Saat mereka berdua sedang sibuk memperkirakan apa yang sedang Kai pikirkan terdengar suara Rio yang sedang mengaduk surat dari wadah bulat berwarna bening yang di taburi dengan bola kecil dari plastik.
"Kira-kira siapa ya selanjutnya?"
Semua bersorak soray berharap bahwa yang ditemukan adalah surat milik Rio. Ya. Semua berharap akan mendapatkan seuntai kata dari Rio yang dianggap siswa paling sempurna di sekolah ini.
"Jika rahasia ini adalah tumpukan buku, mungkin rahasia inilah yang paling usang…," Rio membacakan surat itu dengan lantang di tambah dengan alunan lagu yang ada di belakangnya. Seketika tubuh Kai berjengit ia tidak menyangka bahwa suratnya menjadi pilihan.

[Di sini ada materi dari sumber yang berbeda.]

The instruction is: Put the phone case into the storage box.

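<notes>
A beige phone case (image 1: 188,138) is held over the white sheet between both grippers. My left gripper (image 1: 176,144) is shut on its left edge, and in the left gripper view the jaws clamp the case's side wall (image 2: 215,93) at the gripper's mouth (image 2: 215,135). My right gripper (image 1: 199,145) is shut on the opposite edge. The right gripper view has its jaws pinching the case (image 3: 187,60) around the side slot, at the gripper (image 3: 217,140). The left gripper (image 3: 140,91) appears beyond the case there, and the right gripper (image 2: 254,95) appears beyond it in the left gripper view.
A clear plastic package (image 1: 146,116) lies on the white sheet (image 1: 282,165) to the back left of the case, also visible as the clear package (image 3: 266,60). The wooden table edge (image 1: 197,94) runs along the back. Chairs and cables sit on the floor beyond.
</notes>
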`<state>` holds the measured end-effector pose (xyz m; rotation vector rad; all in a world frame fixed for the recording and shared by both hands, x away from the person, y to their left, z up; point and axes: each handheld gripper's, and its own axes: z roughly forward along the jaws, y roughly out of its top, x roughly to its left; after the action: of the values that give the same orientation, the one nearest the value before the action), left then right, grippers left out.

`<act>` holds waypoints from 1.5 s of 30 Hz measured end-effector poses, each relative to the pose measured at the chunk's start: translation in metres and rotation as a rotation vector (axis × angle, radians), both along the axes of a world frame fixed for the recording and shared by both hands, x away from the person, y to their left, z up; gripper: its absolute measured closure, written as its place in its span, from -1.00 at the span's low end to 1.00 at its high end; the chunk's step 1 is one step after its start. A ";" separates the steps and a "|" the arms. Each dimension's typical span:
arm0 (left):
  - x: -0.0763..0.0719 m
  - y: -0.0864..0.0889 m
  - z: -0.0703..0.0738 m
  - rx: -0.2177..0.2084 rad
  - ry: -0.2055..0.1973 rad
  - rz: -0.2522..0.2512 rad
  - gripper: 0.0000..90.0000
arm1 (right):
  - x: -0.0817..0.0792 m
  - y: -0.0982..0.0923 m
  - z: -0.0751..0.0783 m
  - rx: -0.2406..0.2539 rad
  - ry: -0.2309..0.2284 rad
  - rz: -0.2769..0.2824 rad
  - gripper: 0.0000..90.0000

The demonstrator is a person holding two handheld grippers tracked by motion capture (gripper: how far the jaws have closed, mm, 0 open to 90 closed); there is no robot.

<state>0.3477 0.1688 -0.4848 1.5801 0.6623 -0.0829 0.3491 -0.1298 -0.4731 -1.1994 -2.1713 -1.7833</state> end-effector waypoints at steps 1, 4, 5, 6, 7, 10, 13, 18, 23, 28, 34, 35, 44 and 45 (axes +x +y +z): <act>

Setelah Rio selesai membacakan surat tersebut, seolah mata Kai melirik ke arah Diga berharap cemas bahwa ia akan menyadari bahwa surat tersebut untuknya. Kai hanya bisa pura-pura untuk tidak mendengarkan ucapan Rio dan hanya menundukan wajahnya.
"Eh. Kok isi suratnya kayak gue kenal ya buat siapa," celetuk Farhan.
"Iya nih, kayak gue tau deh buat siapa," balas Diga.
"Buat siapa?" tanya Kai jantungnya sudah berdegup kencang, kakinya lemas bagaikan tidak ada nyawanya.
"Buat, ini si Reni sama Deva. Dia udah sahabatan lama tapi karena mereka berdua tau kalo akhirnya memiliki rasa dari sekedar persahabatan akhirnya mereka mencoba untuk ngejauh eh sampe sekarang persahabatannya kandas gitu aja," jelas Farhan.
"Emang kalian nggaj tau ya cerita itu?" tanya Farhan lagi padahal penjelasannya saja belum ada tanggapan dari Kai dan Diga.
"Enggak."
Ada perasaan kecewa ketika mendengar cerita dari Farhan. Seolah hati bertanya bahwa apakah perasaan ini harus di teruskan atau di diamkan hingga akhirnya hilang begitu saja?